A typical all-silica inline sensor is fabricated using the above procedure, and the signal interrogation is performed by an optical sensing interrogator (OSI, sm125, Micron Optics) with a wavelength scanning range of 1510∼1590 nm, a spectral resolution of 5 pm, a sampling rate of 2 Hz, and an intensity dynamic range of 60 dB. Figure 3(a) shows the multiplexed spectrum of the sensing probe immersed in water, which can be regarded as the overlap of an FBG reflection peak and two EFPIs interference spectra. Although the fabrication process involves many steps, the fringe visibility of the interference is improved with the addition of collimations and reflective films. The signal of the 2^nd EFPI with a large cavity length up to about 1000 µm remains visible even underwater due to the addition of collimations and reflective films, as shown in Fig. 3(a). Temperature information can be achieved by Bragg peak tracking of the FBG directly from the spectrum.

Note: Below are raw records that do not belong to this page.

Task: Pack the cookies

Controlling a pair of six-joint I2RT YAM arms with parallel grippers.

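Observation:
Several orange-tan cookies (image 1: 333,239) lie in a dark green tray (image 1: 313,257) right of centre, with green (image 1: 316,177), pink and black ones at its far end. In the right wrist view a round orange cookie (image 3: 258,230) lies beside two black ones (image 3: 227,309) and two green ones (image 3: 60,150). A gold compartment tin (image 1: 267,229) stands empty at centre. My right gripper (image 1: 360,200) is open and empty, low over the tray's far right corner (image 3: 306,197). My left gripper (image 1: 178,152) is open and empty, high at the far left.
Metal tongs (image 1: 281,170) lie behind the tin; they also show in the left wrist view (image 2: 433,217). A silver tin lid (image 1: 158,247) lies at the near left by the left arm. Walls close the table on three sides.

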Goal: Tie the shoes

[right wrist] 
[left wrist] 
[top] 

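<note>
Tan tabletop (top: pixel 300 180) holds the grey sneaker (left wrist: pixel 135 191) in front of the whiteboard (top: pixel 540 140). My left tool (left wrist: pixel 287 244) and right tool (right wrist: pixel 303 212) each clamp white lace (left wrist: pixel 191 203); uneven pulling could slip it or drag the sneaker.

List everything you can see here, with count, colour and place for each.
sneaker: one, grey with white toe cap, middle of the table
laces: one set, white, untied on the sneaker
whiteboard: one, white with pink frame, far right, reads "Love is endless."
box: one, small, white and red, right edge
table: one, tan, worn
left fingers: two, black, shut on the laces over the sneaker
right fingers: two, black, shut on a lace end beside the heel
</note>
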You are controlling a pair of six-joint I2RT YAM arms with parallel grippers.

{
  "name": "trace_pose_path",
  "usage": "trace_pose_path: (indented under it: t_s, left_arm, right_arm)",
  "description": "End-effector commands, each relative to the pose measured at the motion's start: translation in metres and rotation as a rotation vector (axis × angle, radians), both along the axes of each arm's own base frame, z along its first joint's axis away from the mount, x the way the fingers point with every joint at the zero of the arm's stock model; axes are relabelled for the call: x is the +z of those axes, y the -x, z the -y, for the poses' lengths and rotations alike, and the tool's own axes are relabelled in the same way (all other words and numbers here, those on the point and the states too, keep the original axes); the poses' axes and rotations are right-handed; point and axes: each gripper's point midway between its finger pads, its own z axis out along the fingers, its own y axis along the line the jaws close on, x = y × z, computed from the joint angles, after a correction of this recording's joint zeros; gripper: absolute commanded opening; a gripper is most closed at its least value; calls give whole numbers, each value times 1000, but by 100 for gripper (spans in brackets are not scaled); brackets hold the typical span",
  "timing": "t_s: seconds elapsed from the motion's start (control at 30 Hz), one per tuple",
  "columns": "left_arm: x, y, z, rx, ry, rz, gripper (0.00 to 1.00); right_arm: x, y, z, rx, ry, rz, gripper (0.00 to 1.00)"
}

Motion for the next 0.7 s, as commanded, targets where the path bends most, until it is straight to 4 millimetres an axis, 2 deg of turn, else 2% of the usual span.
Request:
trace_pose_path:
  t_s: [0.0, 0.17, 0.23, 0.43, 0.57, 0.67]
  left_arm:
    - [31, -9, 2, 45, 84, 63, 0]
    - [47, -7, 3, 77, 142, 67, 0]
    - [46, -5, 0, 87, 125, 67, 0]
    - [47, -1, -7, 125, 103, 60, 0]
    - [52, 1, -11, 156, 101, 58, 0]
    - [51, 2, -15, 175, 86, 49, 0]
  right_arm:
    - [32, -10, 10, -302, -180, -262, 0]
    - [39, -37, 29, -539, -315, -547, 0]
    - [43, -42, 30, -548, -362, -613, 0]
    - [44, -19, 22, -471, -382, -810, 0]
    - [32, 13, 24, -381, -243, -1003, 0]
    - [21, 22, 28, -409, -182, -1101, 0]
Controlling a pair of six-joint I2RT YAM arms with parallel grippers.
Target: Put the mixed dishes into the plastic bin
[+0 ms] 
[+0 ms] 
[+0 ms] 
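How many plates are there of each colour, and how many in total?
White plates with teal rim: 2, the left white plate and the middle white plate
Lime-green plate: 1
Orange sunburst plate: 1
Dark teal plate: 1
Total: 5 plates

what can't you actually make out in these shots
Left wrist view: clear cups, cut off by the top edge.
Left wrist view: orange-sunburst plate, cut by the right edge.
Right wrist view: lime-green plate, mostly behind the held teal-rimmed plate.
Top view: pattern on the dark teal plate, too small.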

The 1^st EFPI and the 2^nd EFPI have different FP cavity lengths with characteristic free spectral ranges, thus generating distinctive frequency components. Since the FBG has an impact on the demodulation of the two EFPIs, it is necessary to separate this multiplexed spectrum. Because the spectral width of FBG (2 nm) is far less than that of the light source (80 nm) and the cross-correlation signal processing algorithm we employ for demodulating EFPIs is insensitive to small-scale data loss [25,26]. Removing and extracting the wavelength range occupied by the FBG peak from the spectrum will not have an obvious impact on the accuracy of FP cavity length demodulation [26–28].

Fig. 3. Signal interrogation process of the all-silica inline sensor, (a) comparison of the multiplexed spectrum with and without collimation and reflective films in the wavelength domain, (b) comparison of FFT results with and without collimation and reflective films in the frequency domain, (c) and (d) normalized interference spectra after FIR bandpass filters and Hilbert transform.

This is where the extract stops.